Our dog has no teeth so we use it to grind kibble into a powder. It
has worked great for this, week in and week out. A few nights ago
when we started to grind our regular three cups of kibble the cutter
blade rose on it's support post until it reached the lid. This was
high enough that it came off the center post, began to wobble and made
a disturbing bumping sound.

We tried to grind the same batch about five or six times. It runs for
a short time, then repeats the behavior. By the end it had gotten to
the powder stage and the blade quit rising.

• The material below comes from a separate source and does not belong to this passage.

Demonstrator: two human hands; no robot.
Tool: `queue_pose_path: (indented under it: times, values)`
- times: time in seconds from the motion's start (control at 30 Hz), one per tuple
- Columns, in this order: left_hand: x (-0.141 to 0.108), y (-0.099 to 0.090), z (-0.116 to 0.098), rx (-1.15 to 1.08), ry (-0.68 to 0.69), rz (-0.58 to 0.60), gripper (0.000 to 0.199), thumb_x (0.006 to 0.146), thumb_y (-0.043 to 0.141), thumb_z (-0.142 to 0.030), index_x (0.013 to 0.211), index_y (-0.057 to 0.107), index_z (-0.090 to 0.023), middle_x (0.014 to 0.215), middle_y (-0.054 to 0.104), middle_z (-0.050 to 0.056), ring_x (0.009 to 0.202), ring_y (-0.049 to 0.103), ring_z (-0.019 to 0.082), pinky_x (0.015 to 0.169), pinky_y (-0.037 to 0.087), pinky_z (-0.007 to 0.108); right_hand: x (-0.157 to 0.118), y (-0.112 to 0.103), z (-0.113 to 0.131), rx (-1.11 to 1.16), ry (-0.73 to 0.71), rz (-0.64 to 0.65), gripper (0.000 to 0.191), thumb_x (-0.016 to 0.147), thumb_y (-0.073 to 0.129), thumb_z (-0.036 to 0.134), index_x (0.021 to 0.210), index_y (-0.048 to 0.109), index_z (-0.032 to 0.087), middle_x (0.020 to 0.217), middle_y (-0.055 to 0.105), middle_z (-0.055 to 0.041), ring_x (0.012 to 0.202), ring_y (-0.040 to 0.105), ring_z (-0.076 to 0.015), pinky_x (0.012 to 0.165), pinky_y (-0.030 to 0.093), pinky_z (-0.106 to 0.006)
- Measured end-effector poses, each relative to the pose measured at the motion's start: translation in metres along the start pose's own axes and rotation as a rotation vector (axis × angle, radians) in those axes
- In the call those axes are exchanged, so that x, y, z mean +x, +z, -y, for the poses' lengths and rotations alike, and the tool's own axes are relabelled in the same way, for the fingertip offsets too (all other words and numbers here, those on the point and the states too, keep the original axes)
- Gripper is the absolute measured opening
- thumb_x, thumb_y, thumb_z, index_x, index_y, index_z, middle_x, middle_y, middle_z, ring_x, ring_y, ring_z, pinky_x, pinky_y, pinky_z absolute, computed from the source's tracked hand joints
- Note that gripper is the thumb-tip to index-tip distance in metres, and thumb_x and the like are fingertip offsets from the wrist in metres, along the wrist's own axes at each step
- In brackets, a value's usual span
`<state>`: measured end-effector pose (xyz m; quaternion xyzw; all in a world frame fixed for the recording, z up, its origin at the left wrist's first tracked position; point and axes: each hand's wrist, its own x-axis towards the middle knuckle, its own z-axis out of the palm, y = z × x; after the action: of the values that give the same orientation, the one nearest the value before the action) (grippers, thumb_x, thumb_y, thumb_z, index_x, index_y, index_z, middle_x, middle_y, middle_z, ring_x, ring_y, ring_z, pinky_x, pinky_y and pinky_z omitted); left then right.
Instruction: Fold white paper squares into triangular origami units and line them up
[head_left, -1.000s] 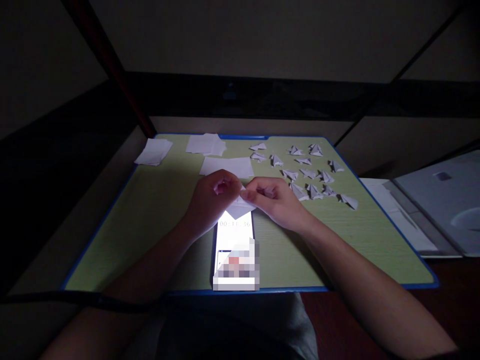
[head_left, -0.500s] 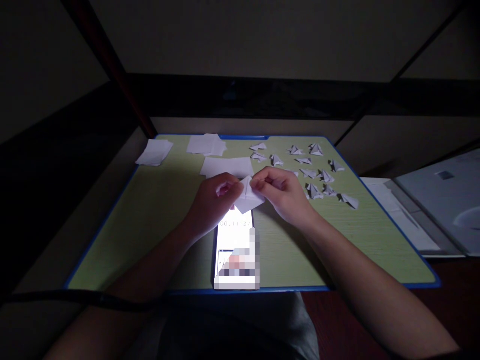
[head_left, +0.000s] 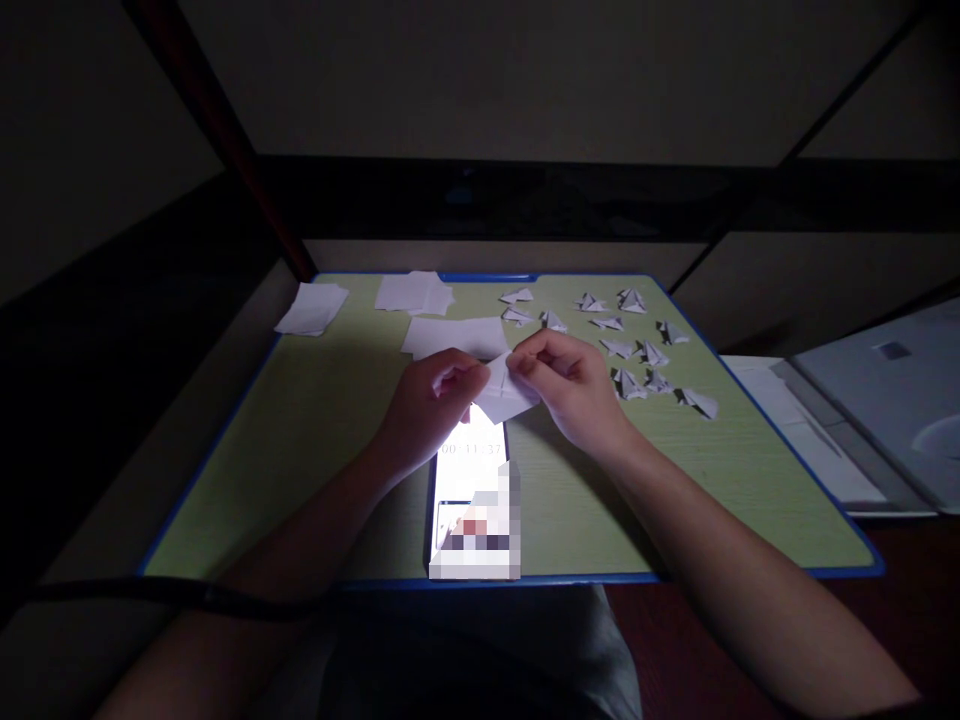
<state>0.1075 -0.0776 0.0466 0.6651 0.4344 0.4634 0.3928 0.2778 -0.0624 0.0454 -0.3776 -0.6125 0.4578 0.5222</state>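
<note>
Between my two hands is a small folded piece of white paper [head_left: 508, 393] with a crease down its middle. My left hand [head_left: 431, 400] pinches its left edge between thumb and fingers. At the paper's upper right, my right hand [head_left: 566, 385] has it pinched too. Just below the paper lies a phone [head_left: 471, 480] with a bright screen showing timer digits; its upper end is hidden by the paper and my left hand. Several small folded paper figures [head_left: 628, 383] are spread over the table beyond my right hand.
A green table [head_left: 300, 480] with a blue rim carries everything. White paper sheets lie in a left stack [head_left: 312, 308], a back stack [head_left: 409, 292] and a nearer sheet [head_left: 457, 336]. A dark cable [head_left: 202, 597] crosses at lower left. Right of the table stands a pale grey object [head_left: 892, 400].
The folded paper has shifted slightly right and turned a little in my fingers. My right hand's pinch has moved slightly up along its edge.
</note>
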Motion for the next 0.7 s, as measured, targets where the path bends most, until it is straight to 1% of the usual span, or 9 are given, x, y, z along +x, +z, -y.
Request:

To test it I ran it with
nothing in the bowl and again with water -- it will run properly
apparently forever this way.

Anybody know what's causing this?


If you're willing to invest in another machine, I'd recommend getting
a coffee grinder for the kibble. Those are amazing at how fast they
can render even fairly hard stuff to powder. I use mine to grind hard
spices.


To whom it may concern: As a result of this suggestion we bought one
of these coffee grinders http://tinyurl.com/4nnm7zr By now we have
ground several bags of kibble and it still works like a champ. It's
not real fast, but this approach appears to have solved our problem.

Thanks very much to Hell Toupee for his suggestion.